32.4 Leave-one-out Cross-Validation

This approach still has some issues. Each of the training sets in our validation approach only uses 50% of data to train, which leads to models that may not perform as well as models trained with the full dataset and thus we can overestimate error. To alleviate this situation, we can extend our approach to the extreme. Make each single training point it’s own validation set.

Procedure:
For each observation \(i\) in data set:
a. Train model on all but \(i\)-th observation
b. Predict response for \(i\)-th observation
c. Calculate prediction error

This gives us the following cross-validation estimate of error.

\[ CV_{(n)} = \frac{1}{n} \sum_i (y_i - \hat{y}_i)^2 \]

The advantages of this approach is that now we use \(n-1\) observations to train each model and there is no randomness introduced since error is estimated on each sample. However, it has disadvantages as well. Depending on the models we are trying to fit, it can be very costly to train \(n-1\) models. Also, the error estimate for each model is highly variable (since it comes from a single datapoint).

For linear models (and some non-linear models) there is a nice trick that allows one to compute (exactly or approximately) LOOCV from the full data model fit which we will not get into here.

32.5 k-fold Cross-Validation

This discussion leads us to the most commonly used cross-validation approach k-fold Cross-Validation.

Procedure:
Partition observations randomly into \(k\) groups (folds).

For each of the \(k\) groups of observations: - Train model on observations in the other \(k-1\) folds
- Estimate test-set error (e.g., Mean Squared Error)

Compute average error across \(k\) folds

\[ CV_{(k)} = \frac{1}{k} \sum_i MSE_i \]

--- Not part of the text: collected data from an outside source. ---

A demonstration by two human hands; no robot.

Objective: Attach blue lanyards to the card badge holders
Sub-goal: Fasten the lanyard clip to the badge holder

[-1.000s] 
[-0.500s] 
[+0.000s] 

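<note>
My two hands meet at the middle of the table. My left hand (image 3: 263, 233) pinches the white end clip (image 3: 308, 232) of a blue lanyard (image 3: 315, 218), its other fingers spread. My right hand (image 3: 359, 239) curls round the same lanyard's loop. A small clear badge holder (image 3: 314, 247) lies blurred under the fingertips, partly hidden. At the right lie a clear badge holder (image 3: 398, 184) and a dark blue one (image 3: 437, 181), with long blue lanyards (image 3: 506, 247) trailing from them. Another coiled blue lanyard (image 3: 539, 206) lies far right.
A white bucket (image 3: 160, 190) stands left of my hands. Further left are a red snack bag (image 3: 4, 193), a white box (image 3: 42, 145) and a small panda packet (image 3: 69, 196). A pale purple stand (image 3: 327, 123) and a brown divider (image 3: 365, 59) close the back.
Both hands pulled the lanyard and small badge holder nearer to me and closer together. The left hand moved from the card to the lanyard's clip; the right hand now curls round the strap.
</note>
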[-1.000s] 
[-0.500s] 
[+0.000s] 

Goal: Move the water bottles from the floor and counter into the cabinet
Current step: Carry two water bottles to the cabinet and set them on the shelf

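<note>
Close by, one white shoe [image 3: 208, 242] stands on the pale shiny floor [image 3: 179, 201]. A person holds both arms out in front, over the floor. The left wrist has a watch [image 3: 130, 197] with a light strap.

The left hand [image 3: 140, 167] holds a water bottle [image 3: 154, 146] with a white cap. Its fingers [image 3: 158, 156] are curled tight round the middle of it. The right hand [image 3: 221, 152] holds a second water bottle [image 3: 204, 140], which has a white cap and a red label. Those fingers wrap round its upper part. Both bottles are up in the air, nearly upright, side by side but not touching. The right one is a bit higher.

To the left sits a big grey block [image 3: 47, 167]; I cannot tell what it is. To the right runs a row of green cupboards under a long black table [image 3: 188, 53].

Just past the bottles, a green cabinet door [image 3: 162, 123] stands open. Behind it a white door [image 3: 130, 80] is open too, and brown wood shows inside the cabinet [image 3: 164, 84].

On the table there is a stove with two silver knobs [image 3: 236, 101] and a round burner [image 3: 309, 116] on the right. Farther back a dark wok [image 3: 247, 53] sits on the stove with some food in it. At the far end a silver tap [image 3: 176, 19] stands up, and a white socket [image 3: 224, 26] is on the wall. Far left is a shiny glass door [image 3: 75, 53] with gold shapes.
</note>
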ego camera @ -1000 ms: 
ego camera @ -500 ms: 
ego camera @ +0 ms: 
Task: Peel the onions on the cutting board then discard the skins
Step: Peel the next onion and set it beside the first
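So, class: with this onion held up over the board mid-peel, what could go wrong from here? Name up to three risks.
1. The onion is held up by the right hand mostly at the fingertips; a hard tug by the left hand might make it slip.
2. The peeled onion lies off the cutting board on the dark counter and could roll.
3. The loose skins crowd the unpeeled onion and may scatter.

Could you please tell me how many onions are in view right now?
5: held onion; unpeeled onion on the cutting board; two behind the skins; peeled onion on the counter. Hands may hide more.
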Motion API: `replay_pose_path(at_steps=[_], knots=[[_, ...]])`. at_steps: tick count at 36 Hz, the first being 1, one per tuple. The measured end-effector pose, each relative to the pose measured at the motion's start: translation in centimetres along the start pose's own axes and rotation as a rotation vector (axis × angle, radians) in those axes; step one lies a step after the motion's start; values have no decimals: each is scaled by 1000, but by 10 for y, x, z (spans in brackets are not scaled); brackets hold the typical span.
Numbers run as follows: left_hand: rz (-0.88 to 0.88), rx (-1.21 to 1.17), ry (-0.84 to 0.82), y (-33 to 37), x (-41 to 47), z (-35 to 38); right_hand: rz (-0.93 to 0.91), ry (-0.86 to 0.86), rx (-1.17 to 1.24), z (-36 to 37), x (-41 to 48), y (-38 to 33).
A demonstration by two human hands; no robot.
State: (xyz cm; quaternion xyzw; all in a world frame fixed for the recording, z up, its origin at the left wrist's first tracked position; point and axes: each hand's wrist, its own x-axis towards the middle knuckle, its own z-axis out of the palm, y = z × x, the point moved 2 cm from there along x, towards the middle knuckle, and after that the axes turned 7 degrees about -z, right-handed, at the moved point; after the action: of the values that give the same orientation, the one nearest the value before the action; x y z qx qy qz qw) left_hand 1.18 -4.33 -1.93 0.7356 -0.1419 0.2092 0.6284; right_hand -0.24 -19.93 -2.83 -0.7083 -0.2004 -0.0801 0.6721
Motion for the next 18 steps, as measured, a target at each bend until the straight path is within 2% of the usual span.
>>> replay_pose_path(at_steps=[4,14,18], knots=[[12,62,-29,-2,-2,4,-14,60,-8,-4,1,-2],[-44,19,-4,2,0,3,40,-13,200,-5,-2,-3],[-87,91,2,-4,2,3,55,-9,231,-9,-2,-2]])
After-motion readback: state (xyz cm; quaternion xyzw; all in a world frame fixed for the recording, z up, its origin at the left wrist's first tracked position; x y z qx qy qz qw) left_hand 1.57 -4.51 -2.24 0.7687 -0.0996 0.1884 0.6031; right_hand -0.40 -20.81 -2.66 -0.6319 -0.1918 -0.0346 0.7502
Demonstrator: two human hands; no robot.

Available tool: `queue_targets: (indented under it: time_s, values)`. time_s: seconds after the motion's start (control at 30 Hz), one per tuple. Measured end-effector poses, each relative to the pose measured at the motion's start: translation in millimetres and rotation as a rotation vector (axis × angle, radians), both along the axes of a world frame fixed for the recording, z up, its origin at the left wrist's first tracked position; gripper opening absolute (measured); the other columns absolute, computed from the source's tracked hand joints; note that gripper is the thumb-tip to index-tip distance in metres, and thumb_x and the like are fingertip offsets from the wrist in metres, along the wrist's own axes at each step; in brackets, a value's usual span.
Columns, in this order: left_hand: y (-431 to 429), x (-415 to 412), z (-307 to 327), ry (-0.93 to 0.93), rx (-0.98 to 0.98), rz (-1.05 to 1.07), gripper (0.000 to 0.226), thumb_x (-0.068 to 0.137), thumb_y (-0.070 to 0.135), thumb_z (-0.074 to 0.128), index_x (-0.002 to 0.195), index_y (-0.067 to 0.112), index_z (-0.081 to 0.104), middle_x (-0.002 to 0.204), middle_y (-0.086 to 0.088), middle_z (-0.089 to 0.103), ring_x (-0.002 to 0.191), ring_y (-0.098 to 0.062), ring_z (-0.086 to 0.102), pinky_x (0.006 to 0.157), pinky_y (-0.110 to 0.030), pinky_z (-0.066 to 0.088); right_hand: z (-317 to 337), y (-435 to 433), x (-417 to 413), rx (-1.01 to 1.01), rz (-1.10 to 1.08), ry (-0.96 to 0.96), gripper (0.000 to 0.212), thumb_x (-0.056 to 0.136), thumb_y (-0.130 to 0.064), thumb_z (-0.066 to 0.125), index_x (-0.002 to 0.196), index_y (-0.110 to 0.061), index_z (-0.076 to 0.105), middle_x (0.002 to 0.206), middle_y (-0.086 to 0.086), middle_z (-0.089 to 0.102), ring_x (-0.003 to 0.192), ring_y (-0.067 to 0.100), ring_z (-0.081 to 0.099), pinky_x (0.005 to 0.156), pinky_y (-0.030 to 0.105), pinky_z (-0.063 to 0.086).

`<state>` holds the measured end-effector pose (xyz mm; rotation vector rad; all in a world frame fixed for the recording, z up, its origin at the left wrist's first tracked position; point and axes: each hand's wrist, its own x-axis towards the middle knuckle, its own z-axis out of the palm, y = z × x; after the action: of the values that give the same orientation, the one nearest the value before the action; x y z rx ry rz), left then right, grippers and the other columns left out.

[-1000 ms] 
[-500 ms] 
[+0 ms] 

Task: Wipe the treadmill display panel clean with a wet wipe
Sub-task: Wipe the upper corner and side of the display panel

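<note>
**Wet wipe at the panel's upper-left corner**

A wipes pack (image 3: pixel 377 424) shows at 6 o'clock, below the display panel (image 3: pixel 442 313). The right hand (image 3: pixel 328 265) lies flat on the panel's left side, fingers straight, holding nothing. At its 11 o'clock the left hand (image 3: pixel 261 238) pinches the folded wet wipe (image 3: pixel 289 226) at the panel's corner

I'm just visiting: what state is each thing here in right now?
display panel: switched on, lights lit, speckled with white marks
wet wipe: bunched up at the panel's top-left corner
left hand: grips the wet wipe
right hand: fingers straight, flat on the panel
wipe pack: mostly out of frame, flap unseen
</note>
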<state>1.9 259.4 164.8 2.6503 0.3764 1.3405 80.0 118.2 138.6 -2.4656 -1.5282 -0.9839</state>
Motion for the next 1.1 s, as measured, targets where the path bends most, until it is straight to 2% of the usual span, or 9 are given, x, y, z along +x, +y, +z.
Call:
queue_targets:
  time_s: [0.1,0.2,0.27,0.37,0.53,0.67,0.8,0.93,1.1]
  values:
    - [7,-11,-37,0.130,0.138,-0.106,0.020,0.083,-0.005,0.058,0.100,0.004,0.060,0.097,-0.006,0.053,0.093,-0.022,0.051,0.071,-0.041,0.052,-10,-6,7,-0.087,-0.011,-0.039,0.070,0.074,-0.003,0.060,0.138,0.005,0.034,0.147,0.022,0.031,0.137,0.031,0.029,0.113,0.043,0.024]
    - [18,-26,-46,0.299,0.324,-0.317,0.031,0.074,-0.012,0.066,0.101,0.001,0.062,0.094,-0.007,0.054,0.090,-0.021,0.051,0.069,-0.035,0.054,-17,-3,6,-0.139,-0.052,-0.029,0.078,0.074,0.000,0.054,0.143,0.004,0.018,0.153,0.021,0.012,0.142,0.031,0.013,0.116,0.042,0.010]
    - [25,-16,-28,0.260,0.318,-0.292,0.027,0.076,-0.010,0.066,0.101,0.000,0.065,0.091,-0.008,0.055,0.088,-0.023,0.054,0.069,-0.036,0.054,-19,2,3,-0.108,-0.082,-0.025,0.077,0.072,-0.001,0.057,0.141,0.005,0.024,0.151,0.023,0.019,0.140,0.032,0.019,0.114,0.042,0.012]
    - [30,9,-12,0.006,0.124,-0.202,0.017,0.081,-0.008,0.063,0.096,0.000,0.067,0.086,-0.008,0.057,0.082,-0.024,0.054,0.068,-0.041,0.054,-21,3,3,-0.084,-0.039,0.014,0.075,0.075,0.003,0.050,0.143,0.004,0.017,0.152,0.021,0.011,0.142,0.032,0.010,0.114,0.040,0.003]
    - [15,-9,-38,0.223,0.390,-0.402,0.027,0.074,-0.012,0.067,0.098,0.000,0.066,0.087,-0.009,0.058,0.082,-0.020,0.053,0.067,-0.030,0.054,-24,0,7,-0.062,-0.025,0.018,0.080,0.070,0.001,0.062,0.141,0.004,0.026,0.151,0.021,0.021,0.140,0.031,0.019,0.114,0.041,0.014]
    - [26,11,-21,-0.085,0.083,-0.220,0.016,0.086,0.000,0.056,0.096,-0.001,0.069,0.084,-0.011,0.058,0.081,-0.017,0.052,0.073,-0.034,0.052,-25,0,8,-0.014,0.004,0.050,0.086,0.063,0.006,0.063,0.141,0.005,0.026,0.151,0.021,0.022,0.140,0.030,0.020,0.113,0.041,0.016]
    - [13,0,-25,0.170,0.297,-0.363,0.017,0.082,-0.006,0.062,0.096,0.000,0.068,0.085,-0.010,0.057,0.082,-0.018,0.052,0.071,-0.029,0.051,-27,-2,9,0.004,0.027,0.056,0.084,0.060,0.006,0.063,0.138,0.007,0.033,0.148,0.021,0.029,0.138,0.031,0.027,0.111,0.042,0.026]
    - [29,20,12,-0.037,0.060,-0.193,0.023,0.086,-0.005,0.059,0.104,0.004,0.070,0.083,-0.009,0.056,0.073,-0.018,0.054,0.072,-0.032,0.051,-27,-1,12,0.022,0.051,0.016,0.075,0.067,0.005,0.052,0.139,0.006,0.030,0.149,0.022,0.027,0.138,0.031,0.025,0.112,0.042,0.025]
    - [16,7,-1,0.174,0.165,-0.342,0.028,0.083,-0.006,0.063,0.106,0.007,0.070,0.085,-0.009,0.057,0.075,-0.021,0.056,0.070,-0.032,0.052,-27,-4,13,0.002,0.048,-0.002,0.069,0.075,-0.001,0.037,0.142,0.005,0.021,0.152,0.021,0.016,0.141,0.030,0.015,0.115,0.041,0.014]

where \(MSE_i\) is mean squared error estimated on the \(i\)-th fold

In this case, we have fewer models to fit (only \(k\) of them), and there is less variance in each of the computed test error estimates in each fold. It can be shown that there is a slight bias (over estimating usually) in error estimate obtained from this procedure.

32.6 Cross-Validation in Classification

Each of these procedures can be used for classification as well. In this case we would substitute MSE with performance metric of choice. E.g., error rate, accuracy, TPR, FPR, AUROC. Note however that not all of these work with LOOCV (e.g. AUROC since it can’t be defined over single data points).

32.7 Comparing models using cross-validation

Suppose you want to compare two classification models (logistic regression vs. a decision tree) on the Default dataset. We can use Cross-Validation to determine if one model is better than the other, using a paired \(t\)-test for example.

fold method error
1 logis 0.028
2 logis 0.037
3 logis 0.021
4 logis 0.030
5 logis 0.029
6 logis 0.018

term estimate std.error statistic p.value
(Intercept) 0.0267 0.0020306 13.148828 0.0000000
methodtree 0.0030 0.0028717 1.044677 0.3099998

In this case, we do not observe any significant difference between these methods.

32.8 Summary

Model selection and assessment are critical steps of data analysis. Resampling methods are general tools used for this purpose.